In this study, the researchers were interested in looking at factors that may contribute to arrhythmias. Arrhythmias are a type of heart disorder where the electrical impulses that control heartbeats don’t function properly. They affect somewhere between 1.5%–5% of the population.
The novel imaging system uses a mouse, called the CAMPER mouse, that has been genetically modified to emit light during a very specific chemical reaction in the heart – cAMP binding.
The cAMP molecule (an abbreviation of cyclic adenosine 3’,5;-monophosphate) is an intermediate messenger that turns signals from hormones and neurotransmitters, including noradrenaline, into action from heart cells.
The light signals from the CAMPER mouse are transmitted by a biosensor that uses fluorescence resonance energy transfer (FRET). This FRET signal can be picked up at high speed and high resolution by a new imaging system specially designed for hearts. This allows the researchers to record the heart’s reaction to noradrenaline in real-time, along with changes in electrical activity.
This new imaging approach revealed the differences in the breakdown of cAMP in female and male mice and the associated differences in electrical activity.
Including female mice leads to discoveries
The researchers had not planned to study sex-based responses, according to Crystal M. Ripplinger, senior author of the study. But the researchers started seeing a pattern of different reactions, which led them to realize the differences were sex-based.

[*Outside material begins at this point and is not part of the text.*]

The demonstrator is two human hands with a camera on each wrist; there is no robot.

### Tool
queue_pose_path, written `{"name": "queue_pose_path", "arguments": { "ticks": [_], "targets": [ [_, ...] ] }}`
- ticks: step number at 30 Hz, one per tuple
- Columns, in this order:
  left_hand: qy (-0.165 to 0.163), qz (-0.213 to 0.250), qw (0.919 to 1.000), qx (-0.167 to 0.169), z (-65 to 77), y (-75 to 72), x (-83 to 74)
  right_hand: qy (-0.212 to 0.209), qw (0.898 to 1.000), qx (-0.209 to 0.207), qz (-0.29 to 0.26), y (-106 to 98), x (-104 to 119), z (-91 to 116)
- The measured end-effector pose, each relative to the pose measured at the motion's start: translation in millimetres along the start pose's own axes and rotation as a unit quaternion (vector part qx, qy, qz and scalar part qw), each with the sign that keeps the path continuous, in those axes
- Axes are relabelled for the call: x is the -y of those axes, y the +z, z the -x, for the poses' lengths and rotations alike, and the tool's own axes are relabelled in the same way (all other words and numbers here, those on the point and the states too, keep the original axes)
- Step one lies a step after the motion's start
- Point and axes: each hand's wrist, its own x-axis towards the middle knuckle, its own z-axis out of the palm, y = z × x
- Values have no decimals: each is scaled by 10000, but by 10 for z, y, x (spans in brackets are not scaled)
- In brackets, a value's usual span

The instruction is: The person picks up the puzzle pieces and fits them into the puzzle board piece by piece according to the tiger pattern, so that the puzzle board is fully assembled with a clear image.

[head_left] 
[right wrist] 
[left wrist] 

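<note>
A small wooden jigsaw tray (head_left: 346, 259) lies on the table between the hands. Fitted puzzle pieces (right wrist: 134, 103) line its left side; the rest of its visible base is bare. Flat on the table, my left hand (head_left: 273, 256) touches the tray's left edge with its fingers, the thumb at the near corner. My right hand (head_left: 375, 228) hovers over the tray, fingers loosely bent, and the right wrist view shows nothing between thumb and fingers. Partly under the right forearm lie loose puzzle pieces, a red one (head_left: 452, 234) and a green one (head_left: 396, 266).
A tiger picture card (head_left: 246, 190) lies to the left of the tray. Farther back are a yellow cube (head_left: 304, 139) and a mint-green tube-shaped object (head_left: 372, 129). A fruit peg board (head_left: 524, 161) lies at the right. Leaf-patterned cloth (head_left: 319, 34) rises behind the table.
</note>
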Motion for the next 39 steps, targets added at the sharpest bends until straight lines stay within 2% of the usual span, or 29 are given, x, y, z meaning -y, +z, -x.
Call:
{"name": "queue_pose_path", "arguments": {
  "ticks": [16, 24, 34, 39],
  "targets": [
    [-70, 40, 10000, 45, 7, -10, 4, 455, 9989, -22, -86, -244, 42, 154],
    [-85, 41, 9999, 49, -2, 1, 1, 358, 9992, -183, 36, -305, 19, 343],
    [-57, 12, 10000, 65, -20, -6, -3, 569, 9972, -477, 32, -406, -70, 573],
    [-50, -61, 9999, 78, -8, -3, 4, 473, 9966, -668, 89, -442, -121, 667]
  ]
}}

Ripplinger, an electrical and biomedical engineer, is a professor in the Department of Pharmacology.
When she started her lab at the UC Davis School of Medicine over a decade ago, she exclusively used male animals. That was the norm for most research at the time. But several years ago, she began including male and female animals in her studies.
“Sometimes the data between the two sexes is the same. But if the data start to show variation, the first thing we do is look at sex differences. Using both male and female mice has revealed clues into differences we would never have suspected. Researchers are realizing you can’t extrapolate to both sexes from only studying one,” Ripplinger said.
She notes that with the current study, it’s not clear what the differences in cAMP and electrical activity may mean.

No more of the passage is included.